MmProbeAndLockPages() reporting STATUS_ACCESS_VIOLATION

Hey All,
So I’ve been scratching my head for days trying to figure out this problem with no success. I’m writing a KMDF PCIe driver. I communicate with it though a bunch of custom DeviceIoControl() calls (since my device has quite a unique purpose and interface) and it uses buffered I/O. One of the custom I/O control codes is passed in a C struct (using buffered I/O) that includes a member variable that is a pointer to a user mode buffer that I’d like to make accessible and map into kernel space. This mapping needs to persist for longer than the just duration of this DeviceIoControl() call so I can’t use WdfRequestProbeAndLockUserBufferForRead(). I’m trying to call MmProbeAndLockPages() to map this memory and it consistently fails with STATUS_ACCESS_VIOLATION. Here is the relevant code:

mappedMemory->_mdl = IoAllocateMdl(parameters->_virtualAddress, (ULONG)parameters->_size, FALSE, FALSE, NULL);
if(mappedMemory->_mdl == NULL)
{
PDEBUGERROR(“IoAllocateMdl() failed in mapMemory()!”);
return(STATUS_NONE_MAPPED);
}

__try { MmProbeAndLockPages(mappedMemory->_mdl, UserMode, (parameters->_usage == opFtxMappedMemoryFromDeviceUsage) ? IoWriteAccess : IoReadAccess); }
__except(EXCEPTION_EXECUTE_HANDLER)
{
PDEBUGERROR(“MmProbeAndLockPages() failed in mapMemory() with exception code %u!”, (unsigned int)GetExceptionCode());
IoFreeMdl(mappedMemory->_mdl);
return(STATUS_NONE_MAPPED);
}

This code is called by an EVT_WDF_IO_IN_CALLER_CONTEXT callback so I should be in the correct process’ context. I’m not 100% sure how to check (if anybody knows how, please let me know), but I can’t see why I wouldn’t be the top of the driver stack and have a filter driver above me ruining my process context guarantee. I have checked that parameters->_virtualAddress and parameters->_size is correct and matches what I have passed in from user space so the input buffer’s buffered I/O mechanism is working. The code fails regardless of whether I use it with IoWriteAccess or IoReadAccess. I have tried both KernelMode and UserMode as the parameter to MmProbeAndLockPages(). On the user space side, I have tried this with memory allocated both via VirtualAlloc(NULL, size, MEM_COMMIT, PAGE_READWRITE) and from an array local variable directly on the call stack. I have tried with and without locking the memory from the user space side via VirtualLock(). Nothing seems to make a difference. Does anybody know what could potentially be the problem? what else to check? perhaps another approach to map user space memory into kernel space for extended periods of time outside of the context of a single request/IRP?

Thanks in advance,
Omri

omri wrote:

I’m writing a KMDF PCIe driver. I communicate with it though a bunch of custom DeviceIoControl() calls (since my device has quite a unique purpose and interface) and it uses buffered I/O. One of the custom I/O control codes is passed in a C struct (using buffered I/O) that includes a member variable that is a pointer to a user mode buffer that I’d like to make accessible and map into kernel space.

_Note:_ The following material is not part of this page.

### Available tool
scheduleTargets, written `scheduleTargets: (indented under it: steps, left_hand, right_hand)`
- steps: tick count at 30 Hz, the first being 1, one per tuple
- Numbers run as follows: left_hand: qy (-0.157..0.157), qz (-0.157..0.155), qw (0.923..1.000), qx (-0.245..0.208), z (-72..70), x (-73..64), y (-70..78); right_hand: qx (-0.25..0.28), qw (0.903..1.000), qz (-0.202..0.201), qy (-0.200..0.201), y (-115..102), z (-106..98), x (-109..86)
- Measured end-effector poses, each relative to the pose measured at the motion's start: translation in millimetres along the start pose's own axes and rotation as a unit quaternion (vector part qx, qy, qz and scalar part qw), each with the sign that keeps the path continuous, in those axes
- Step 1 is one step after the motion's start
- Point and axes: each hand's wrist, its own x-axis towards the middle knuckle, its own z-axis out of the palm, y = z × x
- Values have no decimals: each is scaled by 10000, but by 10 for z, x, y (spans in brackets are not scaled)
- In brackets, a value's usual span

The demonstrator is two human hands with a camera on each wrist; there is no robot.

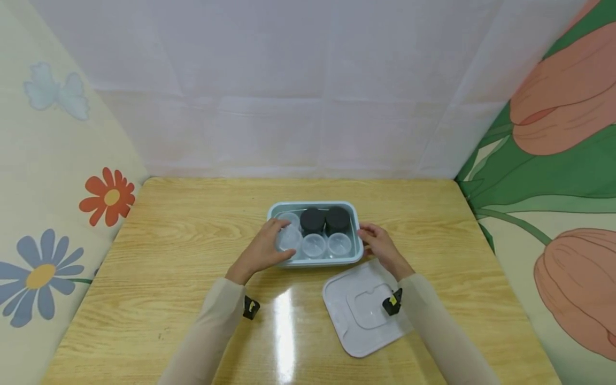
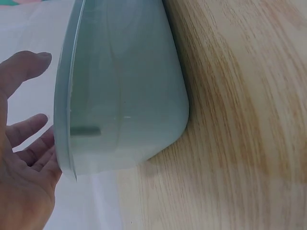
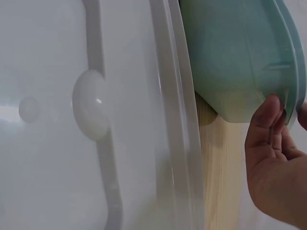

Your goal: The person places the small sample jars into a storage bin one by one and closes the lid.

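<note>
A light green plastic bin (image 1: pixel 358 235) stands on the table. Inside it are several clear round plastic cups (image 1: pixel 314 246) and two black cylindrical things (image 1: pixel 338 220) at the back right. My left hand (image 1: pixel 263 247) reaches over the bin's left end, thumb and fingers spread around a clear cup; the left wrist view shows a gap between thumb and rim, while the bin's wall hides the cups. At the other end, my right hand (image 1: pixel 383 247) grips the bin's rim, with curled fingers (image 3: pixel 268 112) against the outer wall.
A white plastic lid (image 1: pixel 337 299) lies on the wooden table (image 1: pixel 192 214) in front of the bin, partly beneath my right forearm. White cloth (image 1: pixel 289 133) hangs behind the table, with flower-patterned panels (image 1: pixel 553 203) on both sides.
</note>
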Motion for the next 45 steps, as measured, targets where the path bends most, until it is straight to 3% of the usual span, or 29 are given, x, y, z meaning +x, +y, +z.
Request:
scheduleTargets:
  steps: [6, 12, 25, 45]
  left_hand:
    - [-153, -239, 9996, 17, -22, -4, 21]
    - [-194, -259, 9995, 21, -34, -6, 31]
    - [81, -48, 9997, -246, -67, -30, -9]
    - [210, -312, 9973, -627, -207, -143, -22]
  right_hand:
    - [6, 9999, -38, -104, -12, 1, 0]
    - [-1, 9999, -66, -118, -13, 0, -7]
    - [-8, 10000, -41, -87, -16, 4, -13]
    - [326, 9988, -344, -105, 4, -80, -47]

That’s a design flaw.  The correct design would be to have one
METHOD_xx_DIRECT ioctl where you pass the buffer, then keep that buffer
pending in a manual queue for the life of the need.  That way, the I/O
manager takes care of the mapping and validation. You can follow up with
a buffered ioctl to trigger whatever I/O operation needs to use the
buffer.  When you’re done, you complete the request.

I’m trying to call MmProbeAndLockPages() to map this memory and it consistently fails with STATUS_ACCESS_VIOLATION. Here is the relevant code:

Unless you’re doing this in an InProcessContext callback, this is
probably failing because you’re no longer in that processes context, so
the address space belongs to another process.

One of the custom I/O control codes is passed in a C struct (using buffered I/O) that includes a member variable that is a pointer to a user mode buffer that I’d like to make accessible and map into kernel space.

As you likely know, Windows ioctls can pass two buffers. So, make the 1st buffer contain your “C struct” and the 2nd buffer be the other buffer.
The system will automatically verify and map it for you.
Let the driver to manage the pointer, instead of passing it in the C struct.
Pend this ioctl and do not complete until done with the buffer (for example, the app can cancel it when done).
Bingo, done.

– pa

Hi Tim,
Thanks, unfortunately this is actually a port of a working Linux driver where the cross platform user space C++ code has the map(), doSomethingWithTheMappedMemory(), unmap() structure that will be quite a pain in to refactor.
You mentioned InProcessContext callback. What is that? As I understood the documentation that’s what EVT_WDF_IO_IN_CALLER_CONTEXT is (providing you are at the top of the driver stack and don’t have a filter driver above you).
One alternative approach I’ve considered (which won’t require major refactoring to existing cross platform code) is I can allocate paged memory in kernel space and map it into user space as opposed to vice versa. That way when the user space asks to map it into the kernel and allow the kernel to do something with it, all the kernel has to do is lock the pages. What I’m unsure about is that there could potentially be up to a gigabyte of these buffers around at any given time and I don’t know how much memory I can allocate in the kernel side.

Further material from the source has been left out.